O que você faria em dez anos se conseguisse passar por cima de regras e normas estabelecidas? Pois empresas de tabaco, entre 2013 e 2023, conseguiram aumentar a presença de novos produtos no mercado em 347%. Como fizeram isso? Com manobras judiciais que até hoje impedem que cigarros com sabor de menta, hortelã, baunilha, morango e muitos outros deixem de ser comercializados, como previsto na resolução da Agência Nacional de Vigilância Sanitária, assinada em 2012 e validada pelo Supremo Tribunal Federal em 2018.
De acordo com dados da Anvisa, neste período de dez anos, a indústria de tabaco fez 1.212 novos pedidos de registro de produtos com sabor. São 121 marcas de cigarros e 96 fumos para narguilé com aditivos que têm registro ativo na Anvisa.
A diretora-geral da ACT, Mônica Andreis, e a coordenadora do nosso projeto tabaco, Mariana Pinho, escreveram sobre o tema em artigo publicado na Veja Saúde.
Na opinião delas, a sociedade fica com o gosto amargo dessas manobras: crianças e jovens começaram a fumar, experimentam cigarros mentolados, com cravo, canela, frutas e outros sabores que mascaram o desconforto da fumaça tóxica, e aumentam a absorção da nicotina, a substância responsável pela dependência química. Ambos, nicotina e aditivos de aromas e sabores, estão também nos dispositivos eletrônicos para fumar e nos narguilés.
De acordo com o Vigitel/2019, cerca de 80% das pessoas que já usaram vaporizadores ou cigarros eletrônicos têm entre 18 e 34 anos. A Pesquisa Nacional de Saúde/2019 reforça os achados: o percentual de uso entre jovens de 15 e 24 anos (2,38%) é 40 vezes maior que entre aqueles com idade superior a 40 anos (0,06%). Já o Covitel/2023 mostra que 39% dos usuários de cigarros eletrônicos usam para socializar e um em cada cinco desconhecem que os produtos contêm nicotina. O índice de consumo diário no país ainda é baixo (0,6%), mas é preciso ampliar a conscientização e fiscalização para evitar uma elevação neste índice.

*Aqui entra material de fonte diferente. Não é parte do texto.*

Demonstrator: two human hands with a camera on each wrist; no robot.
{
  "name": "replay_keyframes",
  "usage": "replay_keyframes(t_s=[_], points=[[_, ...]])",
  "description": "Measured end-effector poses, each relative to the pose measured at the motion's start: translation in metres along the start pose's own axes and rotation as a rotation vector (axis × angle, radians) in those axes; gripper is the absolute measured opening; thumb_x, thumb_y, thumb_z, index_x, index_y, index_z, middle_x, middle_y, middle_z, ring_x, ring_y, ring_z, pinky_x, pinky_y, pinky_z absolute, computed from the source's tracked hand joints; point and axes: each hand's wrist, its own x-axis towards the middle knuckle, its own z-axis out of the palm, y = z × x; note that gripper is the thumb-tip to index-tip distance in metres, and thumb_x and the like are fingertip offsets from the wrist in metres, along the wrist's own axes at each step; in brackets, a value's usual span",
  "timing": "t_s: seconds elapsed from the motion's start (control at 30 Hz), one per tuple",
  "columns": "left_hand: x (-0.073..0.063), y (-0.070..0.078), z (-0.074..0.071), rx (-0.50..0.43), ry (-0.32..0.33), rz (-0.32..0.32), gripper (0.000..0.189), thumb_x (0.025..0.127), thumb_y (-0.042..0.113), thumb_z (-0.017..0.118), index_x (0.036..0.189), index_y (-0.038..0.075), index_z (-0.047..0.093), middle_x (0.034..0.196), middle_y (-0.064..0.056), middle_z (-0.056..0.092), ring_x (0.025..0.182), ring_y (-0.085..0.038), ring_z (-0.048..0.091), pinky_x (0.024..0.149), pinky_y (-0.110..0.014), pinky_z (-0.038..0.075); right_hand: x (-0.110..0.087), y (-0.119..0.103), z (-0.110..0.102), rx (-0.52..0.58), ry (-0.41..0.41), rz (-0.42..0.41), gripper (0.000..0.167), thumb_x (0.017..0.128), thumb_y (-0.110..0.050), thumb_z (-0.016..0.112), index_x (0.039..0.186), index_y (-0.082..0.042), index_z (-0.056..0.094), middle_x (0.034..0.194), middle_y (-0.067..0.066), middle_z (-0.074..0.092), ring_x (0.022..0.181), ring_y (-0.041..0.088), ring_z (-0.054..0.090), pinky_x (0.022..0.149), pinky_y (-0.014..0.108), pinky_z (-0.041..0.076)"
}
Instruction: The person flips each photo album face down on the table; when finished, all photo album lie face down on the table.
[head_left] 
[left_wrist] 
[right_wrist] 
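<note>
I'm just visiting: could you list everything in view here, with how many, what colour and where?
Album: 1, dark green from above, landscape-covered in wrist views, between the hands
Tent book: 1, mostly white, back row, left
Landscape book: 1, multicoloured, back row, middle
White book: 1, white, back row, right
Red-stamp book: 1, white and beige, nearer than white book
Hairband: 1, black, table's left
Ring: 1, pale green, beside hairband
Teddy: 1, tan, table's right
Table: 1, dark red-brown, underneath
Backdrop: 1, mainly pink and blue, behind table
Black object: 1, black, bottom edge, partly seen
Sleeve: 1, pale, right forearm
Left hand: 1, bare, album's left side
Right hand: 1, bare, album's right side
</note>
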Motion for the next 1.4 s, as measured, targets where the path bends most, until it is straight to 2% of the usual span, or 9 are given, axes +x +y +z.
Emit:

A população, entretanto, entende esses riscos: A ACT encomendou ao Instituto Datafolha, em julho de 2023, pesquisa que aponta que 70% dos entrevistados são a favor da proibição dos sabores e aromas como forma de evitar a iniciação entre jovens, e 79% concordam que a venda de dispositivos eletrônicos para fumar continue sendo proibida no Brasil.
Pesquisas também mostram que 11% dos adolescentes brasileiros com menos de 14 anos já experimentaram cigarros e de acordo com a Organização Mundial da Saúde, 90% dos fumantes começaram antes dos 19 anos. Tabagismo é uma doença pediátrica, mata mais de 160 mil brasileiros por ano e acarreta um custo anual de R$92 bilhões com despesas médicas e afastamento ou aposentadorias precoces por doenças associadas ao consumo e exposição ao tabaco.